This invention pertains to loose-leaf binders, more particularly to a binder cover made from a single die-cut sheet of material, having a front leaf, a back leaf, and a first pair of pockets one on each leaf, which openings are in opposite directions when the cover is laid flat open. The binder cover may also have a second pair of pockets, which open laterally to the openings of the first pair of pockets, with no further die cutting of the sheet.
The field of loose-leaf binders is replete with designs for making covers having leaf pockets.
Many of the designs have two sheets of paper or plastic laminated or bonded together around two or three edges of the sheets to form pockets open at one or more of the edges, and slits through one or more of the sheets to form additional pockets by accessing the space between the sheets through the slits.

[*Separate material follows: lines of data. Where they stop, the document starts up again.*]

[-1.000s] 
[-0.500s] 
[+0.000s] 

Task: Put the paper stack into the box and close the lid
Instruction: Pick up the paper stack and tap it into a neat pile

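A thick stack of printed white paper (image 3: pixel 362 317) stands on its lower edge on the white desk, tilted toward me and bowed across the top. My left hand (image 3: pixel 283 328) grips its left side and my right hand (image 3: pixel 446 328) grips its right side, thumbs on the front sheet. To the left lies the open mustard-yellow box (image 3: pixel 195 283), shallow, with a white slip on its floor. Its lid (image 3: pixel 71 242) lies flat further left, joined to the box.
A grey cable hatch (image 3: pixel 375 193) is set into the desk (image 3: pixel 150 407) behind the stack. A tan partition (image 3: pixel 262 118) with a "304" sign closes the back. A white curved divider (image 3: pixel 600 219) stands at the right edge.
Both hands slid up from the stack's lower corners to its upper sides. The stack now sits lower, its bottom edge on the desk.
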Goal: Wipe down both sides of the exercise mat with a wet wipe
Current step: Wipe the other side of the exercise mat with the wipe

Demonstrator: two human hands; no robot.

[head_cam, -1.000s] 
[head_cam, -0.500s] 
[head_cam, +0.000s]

Other designs have a single sheet folded in half whereby the fold is one edge of the cover comprising the facing halves, and the halves are bonded along the opposite edge or any two of the three edges of the folded halves. In some designs an edge of one of the halves has one or more narrow tabs, or one tab that extends along the edge. The tab is glued to the edge of the other sheet. A tab is preferred because without a tab, papers inserted into the pocket tend to wedge between the glued edges.
Whether or not a tab is included, for aesthetic quality and maximum strength, care must be taken to fold the halves accurately so that the edges coincide. This arrangement is slow and labor intensive, or requires costly machinery maintained to tight tolerances.